_COLLECTED MATERIAL_
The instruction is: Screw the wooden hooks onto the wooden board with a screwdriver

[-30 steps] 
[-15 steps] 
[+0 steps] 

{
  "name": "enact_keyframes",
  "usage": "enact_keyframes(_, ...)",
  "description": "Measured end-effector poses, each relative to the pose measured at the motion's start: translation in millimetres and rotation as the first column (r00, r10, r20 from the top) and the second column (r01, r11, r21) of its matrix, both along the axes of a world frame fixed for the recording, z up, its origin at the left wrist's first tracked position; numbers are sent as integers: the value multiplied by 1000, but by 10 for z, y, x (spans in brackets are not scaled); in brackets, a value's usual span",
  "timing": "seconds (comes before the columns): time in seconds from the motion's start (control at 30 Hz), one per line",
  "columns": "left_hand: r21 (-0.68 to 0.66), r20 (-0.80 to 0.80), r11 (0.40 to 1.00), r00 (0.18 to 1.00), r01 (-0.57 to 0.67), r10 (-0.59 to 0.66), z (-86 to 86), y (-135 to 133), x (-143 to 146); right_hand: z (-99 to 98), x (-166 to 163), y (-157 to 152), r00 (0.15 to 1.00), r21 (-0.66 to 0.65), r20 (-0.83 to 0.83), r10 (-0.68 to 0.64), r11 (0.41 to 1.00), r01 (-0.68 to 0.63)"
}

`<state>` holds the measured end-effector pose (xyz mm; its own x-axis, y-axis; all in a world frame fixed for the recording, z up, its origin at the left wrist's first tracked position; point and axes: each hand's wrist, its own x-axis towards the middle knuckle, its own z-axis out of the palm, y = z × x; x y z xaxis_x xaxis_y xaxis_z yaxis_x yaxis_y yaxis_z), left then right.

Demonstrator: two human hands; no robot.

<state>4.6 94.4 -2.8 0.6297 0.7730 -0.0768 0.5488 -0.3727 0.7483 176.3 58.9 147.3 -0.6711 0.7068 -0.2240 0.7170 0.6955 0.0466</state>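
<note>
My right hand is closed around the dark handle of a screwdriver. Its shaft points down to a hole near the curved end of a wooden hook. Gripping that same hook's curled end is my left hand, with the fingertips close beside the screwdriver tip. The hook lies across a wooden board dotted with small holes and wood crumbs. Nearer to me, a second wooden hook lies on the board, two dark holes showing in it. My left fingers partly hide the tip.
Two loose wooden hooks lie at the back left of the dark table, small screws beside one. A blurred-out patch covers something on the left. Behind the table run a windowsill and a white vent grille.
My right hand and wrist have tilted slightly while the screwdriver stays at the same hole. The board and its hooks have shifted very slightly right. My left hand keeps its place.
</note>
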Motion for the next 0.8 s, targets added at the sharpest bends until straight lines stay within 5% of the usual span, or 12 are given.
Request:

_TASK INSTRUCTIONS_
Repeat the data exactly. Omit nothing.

_WRITTEN ANSWER_
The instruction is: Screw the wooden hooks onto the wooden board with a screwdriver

[-30 steps] 
[-15 steps] 
[+0 steps] 

{
  "name": "enact_keyframes",
  "usage": "enact_keyframes(_, ...)",
  "description": "Measured end-effector poses, each relative to the pose measured at the motion's start: translation in millimetres and rotation as the first column (r00, r10, r20 from the top) and the second column (r01, r11, r21) of its matrix, both along the axes of a world frame fixed for the recording, z up, its origin at the left wrist's first tracked position; numbers are sent as integers: the value multiplied by 1000, but by 10 for z, y, x (spans in brackets are not scaled); in brackets, a value's usual span",
  "timing": "seconds (comes before the columns): time in seconds from the motion's start (control at 30 Hz), one per line",
  "columns": "left_hand: r21 (-0.68 to 0.66), r20 (-0.80 to 0.80), r11 (0.40 to 1.00), r00 (0.18 to 1.00), r01 (-0.57 to 0.67), r10 (-0.59 to 0.66), z (-86 to 86), y (-135 to 133), x (-143 to 146); right_hand: z (-99 to 98), x (-166 to 163), y (-157 to 152), r00 (0.15 to 1.00), r21 (-0.66 to 0.65), r20 (-0.83 to 0.83), r10 (-0.68 to 0.64), r11 (0.41 to 1.00), r01 (-0.68 to 0.63)"
}

`<state>` holds the measured end-effector pose (xyz mm; its own x-axis, y-axis; all in a world frame fixed for the recording, z up, its origin at the left wrist's first tracked position; point and axes: each hand's wrist, its own x-axis towards the middle knuckle, its own z-axis out of the palm, y = z × x; x y z xaxis_x xaxis_y xaxis_z yaxis_x yaxis_y yaxis_z), left then right.

Demonstrator: two human hands; no robot.

<state>4.6 94.4 -2.8 0.6297 0.7730 -0.0768 0.5488 -0.3727 0.7483 176.3 58.9 147.3 -0.6711 0.7068 -0.2240 0.7170 0.6955 0.0466</state>
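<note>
My right hand is closed around the dark handle of a screwdriver. Its shaft points down to a hole near the curved end of a wooden hook. Gripping that same hook's curled end is my left hand, with the fingertips close beside the screwdriver tip. The hook lies across a wooden board dotted with small holes and wood crumbs. Nearer to me, a second wooden hook lies on the board, two dark holes showing in it. My left fingers partly hide the tip.
Two loose wooden hooks lie at the back left of the dark table, small screws beside one. A blurred-out patch covers something on the left. Behind the table run a windowsill and a white vent grille.
My right hand and wrist have tilted slightly while the screwdriver stays at the same hole. The board and its hooks have shifted very slightly right. My left hand keeps its place.
</note>
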Motion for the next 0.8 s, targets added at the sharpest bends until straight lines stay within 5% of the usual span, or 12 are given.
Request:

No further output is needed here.